- Task objective: Keep every line in which "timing" occurs and drop the rest of the data.

- Excerpted data:
====
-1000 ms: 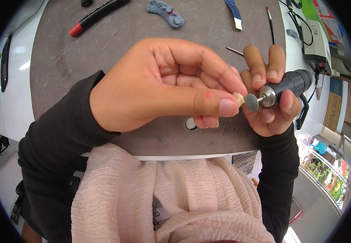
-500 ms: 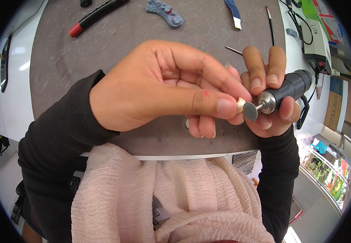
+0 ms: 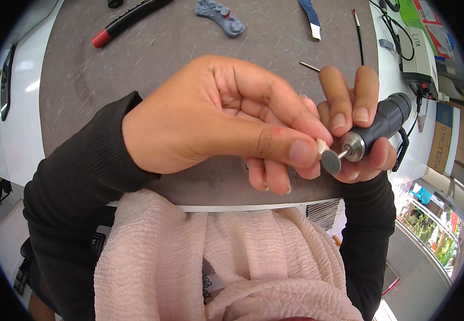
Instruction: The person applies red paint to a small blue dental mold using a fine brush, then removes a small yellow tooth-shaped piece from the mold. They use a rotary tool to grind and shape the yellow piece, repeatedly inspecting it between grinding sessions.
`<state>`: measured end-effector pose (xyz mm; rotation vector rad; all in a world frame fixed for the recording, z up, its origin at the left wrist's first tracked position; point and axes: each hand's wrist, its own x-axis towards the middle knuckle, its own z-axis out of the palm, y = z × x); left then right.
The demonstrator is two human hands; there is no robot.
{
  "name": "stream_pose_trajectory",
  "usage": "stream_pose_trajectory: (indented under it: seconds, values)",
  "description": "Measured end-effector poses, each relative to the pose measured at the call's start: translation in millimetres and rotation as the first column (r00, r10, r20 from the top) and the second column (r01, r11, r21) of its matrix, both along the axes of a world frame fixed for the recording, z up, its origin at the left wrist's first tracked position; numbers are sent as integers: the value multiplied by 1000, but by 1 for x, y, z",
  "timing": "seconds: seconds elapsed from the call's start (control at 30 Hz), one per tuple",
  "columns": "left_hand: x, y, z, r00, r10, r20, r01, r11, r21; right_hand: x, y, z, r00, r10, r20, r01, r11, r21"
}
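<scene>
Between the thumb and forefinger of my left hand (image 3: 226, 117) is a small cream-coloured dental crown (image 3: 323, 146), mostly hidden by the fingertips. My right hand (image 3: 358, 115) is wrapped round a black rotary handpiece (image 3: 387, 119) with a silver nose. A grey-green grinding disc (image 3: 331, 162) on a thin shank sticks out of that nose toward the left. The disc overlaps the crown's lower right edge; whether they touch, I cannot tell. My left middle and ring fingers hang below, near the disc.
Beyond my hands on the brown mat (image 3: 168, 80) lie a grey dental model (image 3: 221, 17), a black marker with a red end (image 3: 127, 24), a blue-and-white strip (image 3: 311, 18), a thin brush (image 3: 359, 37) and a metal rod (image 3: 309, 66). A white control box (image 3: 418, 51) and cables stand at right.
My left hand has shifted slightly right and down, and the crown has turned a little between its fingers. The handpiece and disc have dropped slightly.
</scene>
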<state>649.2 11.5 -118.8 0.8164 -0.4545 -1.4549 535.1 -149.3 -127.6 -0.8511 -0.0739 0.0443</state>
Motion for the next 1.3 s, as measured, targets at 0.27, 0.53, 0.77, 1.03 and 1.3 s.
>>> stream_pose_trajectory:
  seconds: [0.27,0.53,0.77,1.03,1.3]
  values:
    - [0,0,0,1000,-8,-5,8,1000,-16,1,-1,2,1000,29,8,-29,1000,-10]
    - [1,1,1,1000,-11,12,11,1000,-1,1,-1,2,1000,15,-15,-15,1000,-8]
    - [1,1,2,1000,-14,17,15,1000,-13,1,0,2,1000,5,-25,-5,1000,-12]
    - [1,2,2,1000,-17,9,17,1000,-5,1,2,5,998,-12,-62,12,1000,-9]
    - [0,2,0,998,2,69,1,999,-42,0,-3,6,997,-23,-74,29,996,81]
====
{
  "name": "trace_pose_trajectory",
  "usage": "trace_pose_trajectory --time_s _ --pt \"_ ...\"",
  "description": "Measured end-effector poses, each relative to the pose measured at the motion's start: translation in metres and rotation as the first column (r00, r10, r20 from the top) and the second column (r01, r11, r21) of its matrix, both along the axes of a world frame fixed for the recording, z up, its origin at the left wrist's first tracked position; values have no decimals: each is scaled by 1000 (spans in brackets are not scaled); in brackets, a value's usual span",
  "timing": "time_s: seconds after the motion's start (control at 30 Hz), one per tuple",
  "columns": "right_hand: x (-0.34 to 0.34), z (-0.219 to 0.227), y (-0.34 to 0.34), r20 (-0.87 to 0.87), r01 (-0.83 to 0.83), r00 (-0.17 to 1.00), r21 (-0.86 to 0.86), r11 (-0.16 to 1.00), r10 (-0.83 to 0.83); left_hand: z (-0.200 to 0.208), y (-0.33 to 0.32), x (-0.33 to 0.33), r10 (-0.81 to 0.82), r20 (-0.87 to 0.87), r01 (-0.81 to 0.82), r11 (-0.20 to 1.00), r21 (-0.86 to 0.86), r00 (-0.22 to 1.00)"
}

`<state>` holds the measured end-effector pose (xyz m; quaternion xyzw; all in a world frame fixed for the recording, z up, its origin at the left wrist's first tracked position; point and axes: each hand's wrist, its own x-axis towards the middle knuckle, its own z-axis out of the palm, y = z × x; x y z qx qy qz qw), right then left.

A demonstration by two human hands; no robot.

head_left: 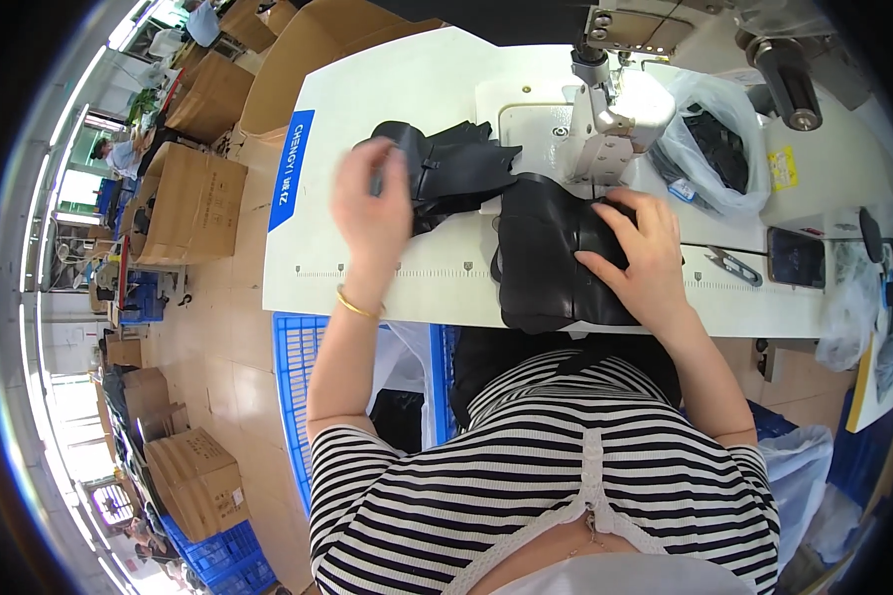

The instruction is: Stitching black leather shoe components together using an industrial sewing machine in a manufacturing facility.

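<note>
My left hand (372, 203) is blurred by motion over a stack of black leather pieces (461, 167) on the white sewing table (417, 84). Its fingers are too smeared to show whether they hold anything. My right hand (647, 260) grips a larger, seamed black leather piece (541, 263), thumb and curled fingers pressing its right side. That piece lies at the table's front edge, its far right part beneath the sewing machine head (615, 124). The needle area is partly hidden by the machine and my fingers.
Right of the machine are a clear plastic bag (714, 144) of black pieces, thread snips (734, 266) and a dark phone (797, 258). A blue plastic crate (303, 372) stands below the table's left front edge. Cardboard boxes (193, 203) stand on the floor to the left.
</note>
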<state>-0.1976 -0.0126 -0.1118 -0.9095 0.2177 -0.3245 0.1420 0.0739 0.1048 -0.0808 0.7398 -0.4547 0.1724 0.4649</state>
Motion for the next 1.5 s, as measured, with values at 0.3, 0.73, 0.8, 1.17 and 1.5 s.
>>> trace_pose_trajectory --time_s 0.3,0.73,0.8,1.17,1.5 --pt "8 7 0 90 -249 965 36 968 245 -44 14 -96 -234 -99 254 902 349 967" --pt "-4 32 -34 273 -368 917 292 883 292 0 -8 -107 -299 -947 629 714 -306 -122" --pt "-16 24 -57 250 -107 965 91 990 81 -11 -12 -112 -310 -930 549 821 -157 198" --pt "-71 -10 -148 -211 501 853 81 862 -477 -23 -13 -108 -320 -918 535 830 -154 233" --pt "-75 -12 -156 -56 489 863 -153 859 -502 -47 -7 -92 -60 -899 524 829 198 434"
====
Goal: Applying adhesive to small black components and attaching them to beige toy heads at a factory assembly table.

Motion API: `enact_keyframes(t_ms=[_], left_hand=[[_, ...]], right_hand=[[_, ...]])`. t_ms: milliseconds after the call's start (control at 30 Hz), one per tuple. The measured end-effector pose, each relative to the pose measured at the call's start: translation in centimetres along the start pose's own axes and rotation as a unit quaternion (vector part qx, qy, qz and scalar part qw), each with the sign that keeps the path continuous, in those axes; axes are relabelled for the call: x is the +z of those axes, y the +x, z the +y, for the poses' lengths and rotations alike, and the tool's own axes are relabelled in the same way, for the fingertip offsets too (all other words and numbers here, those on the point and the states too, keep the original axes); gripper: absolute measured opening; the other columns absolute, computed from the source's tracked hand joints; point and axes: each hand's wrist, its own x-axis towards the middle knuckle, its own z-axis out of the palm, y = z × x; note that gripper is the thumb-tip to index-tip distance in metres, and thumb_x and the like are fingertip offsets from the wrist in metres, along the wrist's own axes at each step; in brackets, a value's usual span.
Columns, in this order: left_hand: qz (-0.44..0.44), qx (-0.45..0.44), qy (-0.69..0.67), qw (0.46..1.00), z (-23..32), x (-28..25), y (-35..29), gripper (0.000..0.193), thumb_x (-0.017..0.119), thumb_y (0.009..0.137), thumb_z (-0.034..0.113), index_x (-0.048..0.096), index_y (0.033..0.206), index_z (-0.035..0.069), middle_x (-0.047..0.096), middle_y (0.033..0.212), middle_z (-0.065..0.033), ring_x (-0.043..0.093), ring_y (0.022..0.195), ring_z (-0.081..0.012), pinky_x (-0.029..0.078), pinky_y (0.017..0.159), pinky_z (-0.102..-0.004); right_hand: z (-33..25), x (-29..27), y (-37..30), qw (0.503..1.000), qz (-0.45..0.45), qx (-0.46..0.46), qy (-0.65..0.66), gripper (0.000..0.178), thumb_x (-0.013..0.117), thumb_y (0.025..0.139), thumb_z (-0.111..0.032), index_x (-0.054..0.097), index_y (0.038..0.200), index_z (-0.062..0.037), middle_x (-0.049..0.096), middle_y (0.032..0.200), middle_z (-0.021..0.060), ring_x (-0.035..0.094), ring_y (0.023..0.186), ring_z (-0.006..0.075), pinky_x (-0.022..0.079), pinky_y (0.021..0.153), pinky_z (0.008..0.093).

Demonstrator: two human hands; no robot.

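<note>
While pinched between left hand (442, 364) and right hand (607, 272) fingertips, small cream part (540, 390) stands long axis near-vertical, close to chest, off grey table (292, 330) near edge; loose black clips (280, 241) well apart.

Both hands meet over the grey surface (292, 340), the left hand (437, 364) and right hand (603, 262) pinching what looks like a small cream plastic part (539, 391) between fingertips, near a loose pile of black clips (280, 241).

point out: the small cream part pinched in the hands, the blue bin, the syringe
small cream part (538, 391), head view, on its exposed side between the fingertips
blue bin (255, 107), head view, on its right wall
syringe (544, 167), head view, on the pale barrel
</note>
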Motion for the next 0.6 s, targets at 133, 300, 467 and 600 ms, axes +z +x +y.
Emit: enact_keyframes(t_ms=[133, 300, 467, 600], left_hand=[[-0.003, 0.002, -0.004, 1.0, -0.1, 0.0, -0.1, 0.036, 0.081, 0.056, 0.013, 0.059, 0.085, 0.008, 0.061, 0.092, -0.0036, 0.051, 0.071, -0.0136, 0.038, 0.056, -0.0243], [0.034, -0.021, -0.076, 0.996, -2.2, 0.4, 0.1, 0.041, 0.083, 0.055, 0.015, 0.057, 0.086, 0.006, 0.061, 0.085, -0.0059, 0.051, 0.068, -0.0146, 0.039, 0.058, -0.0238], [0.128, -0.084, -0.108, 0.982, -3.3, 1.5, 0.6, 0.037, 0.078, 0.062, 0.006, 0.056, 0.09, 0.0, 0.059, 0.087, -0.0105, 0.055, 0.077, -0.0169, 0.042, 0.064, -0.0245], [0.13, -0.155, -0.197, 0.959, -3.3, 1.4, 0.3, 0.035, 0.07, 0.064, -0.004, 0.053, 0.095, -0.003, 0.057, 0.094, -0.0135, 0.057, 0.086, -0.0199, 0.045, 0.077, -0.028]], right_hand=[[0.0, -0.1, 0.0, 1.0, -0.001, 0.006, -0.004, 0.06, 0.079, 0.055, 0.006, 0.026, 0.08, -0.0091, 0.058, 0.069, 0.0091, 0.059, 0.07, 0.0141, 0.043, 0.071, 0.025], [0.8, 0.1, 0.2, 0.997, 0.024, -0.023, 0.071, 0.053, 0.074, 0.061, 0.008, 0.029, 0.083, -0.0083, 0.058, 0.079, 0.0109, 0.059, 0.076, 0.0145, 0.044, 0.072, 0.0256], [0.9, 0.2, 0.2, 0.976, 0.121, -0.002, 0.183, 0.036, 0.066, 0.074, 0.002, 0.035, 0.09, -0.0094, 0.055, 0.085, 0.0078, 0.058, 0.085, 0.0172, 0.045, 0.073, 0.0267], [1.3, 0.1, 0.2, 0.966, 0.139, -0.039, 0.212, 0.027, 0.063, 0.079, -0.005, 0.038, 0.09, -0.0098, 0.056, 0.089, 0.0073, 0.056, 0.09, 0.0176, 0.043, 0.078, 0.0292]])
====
- Response box:
  "timing": "seconds: seconds elapsed from the call's start (control at 30 Hz), one per tuple",
  "timing": "time_s: seconds after the motion's start (control at 30 Hz), one per tuple",

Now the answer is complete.